S3 Bulk Delivery

For enterprise clients who need programmatic access to the full FinancialReports catalog — raw filings, processed markdown, rendered HTML, and a queryable parquet index — we offer direct S3 read access via cross-account IAM role grants.

This is the recommended integration path for RAG pipelines, backtesting engines, data lakes, and any workflow that needs to pull filings at scale without paginating through the REST API.

Getting Started

Prerequisites

An active Enterprise contract with FinancialReports

An AWS account with an IAM role your team will use to access the bucket

Setup

Create an IAM role in your AWS account that your applications will assume.

Send the role ARN to your FinancialReports account manager. Format:

arn:aws:iam::<account-id>:role/<role-name>

We attach a read-only grant scoped to the data prefixes listed below. You'll receive a confirmation email once access is live.
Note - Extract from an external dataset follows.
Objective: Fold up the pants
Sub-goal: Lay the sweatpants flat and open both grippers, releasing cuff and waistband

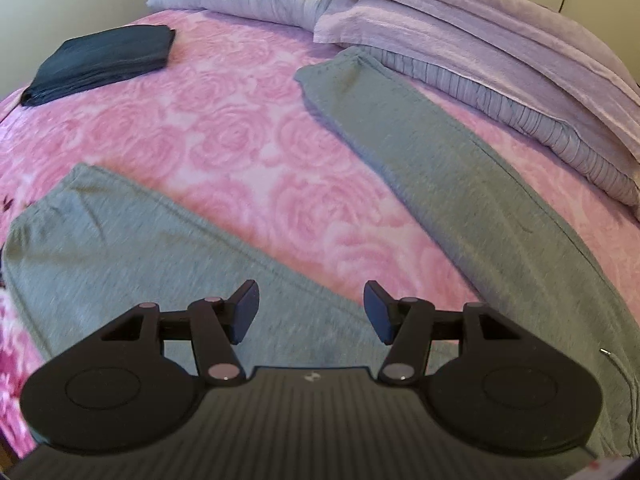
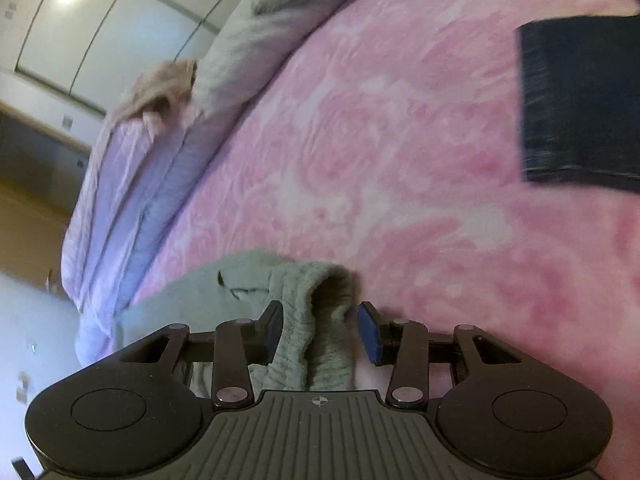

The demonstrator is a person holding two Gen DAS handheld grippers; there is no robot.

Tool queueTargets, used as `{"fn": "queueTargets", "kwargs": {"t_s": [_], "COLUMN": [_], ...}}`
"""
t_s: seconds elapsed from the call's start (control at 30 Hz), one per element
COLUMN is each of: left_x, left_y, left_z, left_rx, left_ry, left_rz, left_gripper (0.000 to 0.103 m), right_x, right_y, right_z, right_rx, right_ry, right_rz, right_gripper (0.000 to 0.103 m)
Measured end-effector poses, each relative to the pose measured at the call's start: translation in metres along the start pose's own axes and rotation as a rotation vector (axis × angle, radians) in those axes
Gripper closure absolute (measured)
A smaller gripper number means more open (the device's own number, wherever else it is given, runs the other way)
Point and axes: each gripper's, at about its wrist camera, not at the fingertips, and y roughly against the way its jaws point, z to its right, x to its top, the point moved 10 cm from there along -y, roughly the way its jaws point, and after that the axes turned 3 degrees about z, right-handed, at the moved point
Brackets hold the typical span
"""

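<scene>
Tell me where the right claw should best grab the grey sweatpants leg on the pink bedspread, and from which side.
Grip the grey sweatpants at the ribbed cuff, probably end-on, from along the leg. The cuff is bunched and stands open above the pink bedspread, giving a raised edge, and the right claw already straddles the fabric there with its jaws apart, so closing should catch both layers.

My right gripper [image 2: 318, 330] hovers with fingers [image 2: 272, 332] apart around the grey pants' ribbed cuff [image 2: 320, 300] on the pink bed [image 2: 400, 140]; a dark folded garment [image 2: 580, 100] lies well apart.
</scene>
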Motion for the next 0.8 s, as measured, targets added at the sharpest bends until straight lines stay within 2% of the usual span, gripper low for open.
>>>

Configure your S3 client to access the bucket in eu-central-1:

Bucket:  financialreports-bucket
Region:  eu-central-1

No API keys or signed URLs are involved — access is controlled entirely via your IAM role and our bucket policy.
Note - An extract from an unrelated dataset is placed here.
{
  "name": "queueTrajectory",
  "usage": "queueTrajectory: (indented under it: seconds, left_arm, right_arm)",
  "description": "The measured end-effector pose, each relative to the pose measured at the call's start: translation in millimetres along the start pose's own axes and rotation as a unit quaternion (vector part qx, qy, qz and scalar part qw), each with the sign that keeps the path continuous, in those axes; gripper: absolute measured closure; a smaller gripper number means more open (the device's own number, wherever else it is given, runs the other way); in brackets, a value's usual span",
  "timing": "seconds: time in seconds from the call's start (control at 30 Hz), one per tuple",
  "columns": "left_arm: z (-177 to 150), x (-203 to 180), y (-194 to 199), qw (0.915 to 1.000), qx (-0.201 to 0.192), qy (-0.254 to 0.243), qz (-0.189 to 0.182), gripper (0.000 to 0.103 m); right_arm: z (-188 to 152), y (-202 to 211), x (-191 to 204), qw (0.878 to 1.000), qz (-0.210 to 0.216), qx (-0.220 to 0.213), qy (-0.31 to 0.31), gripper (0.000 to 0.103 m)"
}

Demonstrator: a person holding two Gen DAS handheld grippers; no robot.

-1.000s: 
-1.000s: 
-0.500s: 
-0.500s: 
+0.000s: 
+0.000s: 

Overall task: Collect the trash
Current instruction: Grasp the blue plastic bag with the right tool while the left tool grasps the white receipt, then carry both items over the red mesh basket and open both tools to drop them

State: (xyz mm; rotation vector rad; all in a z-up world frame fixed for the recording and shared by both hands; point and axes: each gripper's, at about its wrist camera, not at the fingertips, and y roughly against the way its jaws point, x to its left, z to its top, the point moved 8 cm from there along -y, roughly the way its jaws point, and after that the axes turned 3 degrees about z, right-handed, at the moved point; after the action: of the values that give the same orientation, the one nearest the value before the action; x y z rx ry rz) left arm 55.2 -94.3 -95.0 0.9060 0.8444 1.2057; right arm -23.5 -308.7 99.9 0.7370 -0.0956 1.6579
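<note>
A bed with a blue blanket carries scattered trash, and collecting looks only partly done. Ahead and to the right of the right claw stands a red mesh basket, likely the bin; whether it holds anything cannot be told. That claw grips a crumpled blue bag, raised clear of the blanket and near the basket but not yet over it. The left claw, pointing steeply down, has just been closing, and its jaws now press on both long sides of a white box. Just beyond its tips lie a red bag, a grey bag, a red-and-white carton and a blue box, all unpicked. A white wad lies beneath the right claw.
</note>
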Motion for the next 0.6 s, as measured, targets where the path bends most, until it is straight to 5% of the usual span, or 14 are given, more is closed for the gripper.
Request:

Recommended Infrastructure

For lowest latency and zero data-transfer cost, we strongly recommend:

Region: Host your reader infrastructure in eu-central-1 (Frankfurt), co-located with our bucket. Cross-region or out-of-AWS reads incur AWS data-transfer charges.

VPC Gateway Endpoint for S3: Attach an S3 Gateway Endpoint to the VPC your reader runs in. Free to create, keeps traffic on the AWS backbone, and is required for zero-cost access when reading from a VPC.

Incremental reads: Use manifests/incremental/YYYY-MM-DD.parquet instead of re-scanning full year partitions nightly. Reduces GETs by 100–1000× for daily-or-more-frequent pipelines.

Filter to processing_status = 'COMPLETED' unless you explicitly need pending, failed, or skipped filings.

Data Transfer Costs

Requests from AWS infrastructure in eu-central-1 with a VPC Gateway Endpoint for S3 incur zero data-transfer cost to either party. All other access paths — cross-region AWS, outside AWS, or AWS without a VPC endpoint — route over the public internet and incur standard AWS egress charges.

For contracts starting after May 1, 2026, data-transfer costs for non-colocated access are billed directly to the requester via S3 Requester Pays. Your S3 client must include the x-amz-request-payer: requester header (or RequestPayer='requester' in boto3, --request-payer requester in the AWS CLI). Pipelines configured per the Recommended Infrastructure section above are unaffected.

Existing contracts are grandfathered until renewal.

Bucket Layout

s3://financialreports-bucket/
├── financialreports/media/filings/          Raw filing documents (PDF, HTML, ZIP, XBRL)
├── processed/markdown/{shard}/{id}.md       Processed markdown (one file per filing)
├── processed/html/{shard}/{id}.html         Pre-rendered HTML (one file per filing)
└── manifests/                               Parquet catalog (your entry point)
    ├── README.md
    ├── schema.json
    ├── filings/year=YYYY/part-00000.parquet
    ├── incremental/YYYY-MM-DD.parquet
    ├── companies.parquet
    └── reference/
        ├── sources.parquet
        ├── filing_types.parquet
        ├── filing_categories.parquet
        └── languages.parquet

Parquet Catalog

The manifests/ prefix is the queryable index of the entire platform. Start here — use it to discover filings, then pull the raw or processed content you need via the S3 keys in each row.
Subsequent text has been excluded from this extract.